DNAunion2000
11-07-2003, 10:42 PM
/*DNAunion*/ Some "random" thoughts I've been gathering and refining on relational databases.
Bit – A single binary digit: a 1 or a 0. The smallest unit of memory/data.
Byte – A group of 8 contiguous bits considered as a unit. Oftentimes represents a single alphanumeric character.
Domain – The set of allowed atomic (i.e., indivisible) values for a given piece of information (such as age or phone number); a domain consists of a data type (such as integer or character)
and may also include a constraining range for that data type (an integer between 18 and 65, or a character string of no more than 10 characters, for example).

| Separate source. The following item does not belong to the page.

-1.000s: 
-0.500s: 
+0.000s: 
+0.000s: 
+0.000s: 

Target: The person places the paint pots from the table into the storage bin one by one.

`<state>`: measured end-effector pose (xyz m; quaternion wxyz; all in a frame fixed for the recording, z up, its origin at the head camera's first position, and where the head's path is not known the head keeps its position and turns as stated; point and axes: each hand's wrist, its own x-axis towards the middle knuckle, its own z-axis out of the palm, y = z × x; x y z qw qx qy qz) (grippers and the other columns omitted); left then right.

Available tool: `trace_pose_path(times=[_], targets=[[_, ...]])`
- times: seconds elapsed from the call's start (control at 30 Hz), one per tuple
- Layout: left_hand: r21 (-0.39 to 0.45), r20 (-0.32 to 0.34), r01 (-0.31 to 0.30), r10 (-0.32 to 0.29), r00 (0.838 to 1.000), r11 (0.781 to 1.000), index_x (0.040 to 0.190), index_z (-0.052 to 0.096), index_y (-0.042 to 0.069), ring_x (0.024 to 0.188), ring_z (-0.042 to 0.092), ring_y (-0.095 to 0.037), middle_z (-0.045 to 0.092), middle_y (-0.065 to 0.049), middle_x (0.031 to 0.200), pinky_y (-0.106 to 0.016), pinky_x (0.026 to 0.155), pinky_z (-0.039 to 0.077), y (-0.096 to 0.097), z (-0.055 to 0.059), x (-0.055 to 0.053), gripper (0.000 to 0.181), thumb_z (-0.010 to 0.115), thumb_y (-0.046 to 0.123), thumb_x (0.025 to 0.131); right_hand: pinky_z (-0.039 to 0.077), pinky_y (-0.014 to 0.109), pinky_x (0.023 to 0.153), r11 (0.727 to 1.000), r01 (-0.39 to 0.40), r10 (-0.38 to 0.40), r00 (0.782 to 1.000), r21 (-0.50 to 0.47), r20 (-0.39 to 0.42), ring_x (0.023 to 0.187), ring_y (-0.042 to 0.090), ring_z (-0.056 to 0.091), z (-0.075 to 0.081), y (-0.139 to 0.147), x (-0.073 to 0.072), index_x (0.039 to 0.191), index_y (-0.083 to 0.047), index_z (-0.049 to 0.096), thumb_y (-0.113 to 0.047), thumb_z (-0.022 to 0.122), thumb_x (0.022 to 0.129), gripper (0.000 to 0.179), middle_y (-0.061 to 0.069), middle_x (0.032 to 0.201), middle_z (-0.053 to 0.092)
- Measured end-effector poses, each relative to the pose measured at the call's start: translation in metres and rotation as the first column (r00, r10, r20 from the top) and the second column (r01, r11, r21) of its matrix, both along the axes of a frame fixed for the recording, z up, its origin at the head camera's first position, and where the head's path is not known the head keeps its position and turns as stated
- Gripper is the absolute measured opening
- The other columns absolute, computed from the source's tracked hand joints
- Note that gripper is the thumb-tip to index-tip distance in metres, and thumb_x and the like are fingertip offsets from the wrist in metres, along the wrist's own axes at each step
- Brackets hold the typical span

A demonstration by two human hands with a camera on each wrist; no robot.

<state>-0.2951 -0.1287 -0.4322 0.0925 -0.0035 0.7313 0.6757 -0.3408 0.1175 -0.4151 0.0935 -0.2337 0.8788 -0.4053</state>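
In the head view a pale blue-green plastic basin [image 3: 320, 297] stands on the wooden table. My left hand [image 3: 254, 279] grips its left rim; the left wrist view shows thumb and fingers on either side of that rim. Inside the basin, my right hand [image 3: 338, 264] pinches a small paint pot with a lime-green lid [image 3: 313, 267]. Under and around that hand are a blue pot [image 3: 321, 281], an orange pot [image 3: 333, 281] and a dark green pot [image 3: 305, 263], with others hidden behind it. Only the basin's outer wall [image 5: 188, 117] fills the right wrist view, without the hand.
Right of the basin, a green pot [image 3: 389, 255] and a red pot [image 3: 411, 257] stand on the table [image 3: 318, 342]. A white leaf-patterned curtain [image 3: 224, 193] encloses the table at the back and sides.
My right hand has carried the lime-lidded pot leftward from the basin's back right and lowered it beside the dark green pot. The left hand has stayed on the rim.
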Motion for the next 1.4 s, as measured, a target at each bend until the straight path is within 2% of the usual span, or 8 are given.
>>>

Attribute – One or more bytes that together represent a single value, from the appropriate domain, that stores a single fact about a person, place, thing, or event. Attributes actually consist
of an identifying name and a domain: for example, address:varchar(25).
Tuple – A set of attributes that pertains to a single person, place, thing, or event. Technically, a tuple consists of a set of attribute:value pairs. And since each attribute consists of a
name:domain pair (such as address:varchar(25)), a tuple actually consists of a set of name:domain:value triplets. For example, when logically arranged horizontally, the following items would represent a single tuple:
address:varchar(30):”3145 Main Street”,
city:varchar(25):”Little Town”,
state:char(2):”IA”,
zipcode:char(10):”12345-6789”
Relation – A set tuples (all with the same attributes) that stores data about a certain category of people, places, things, or events.
Relational Database - A set of related relations that are linked by interlocking keys that allow values to be cross referenced for the maintenance of the data’s integrity.
RDBMS (Relational Database Management System) – A software system that allows users to define, create, manipulate, access, and control a relational database.
Differences between a relation (a formal, logical concept) and a table or file:
1. Because a relation is a set of tuples:
a. duplicate tuples aren’t permitted (duplicates make a multiset or bag of tuples)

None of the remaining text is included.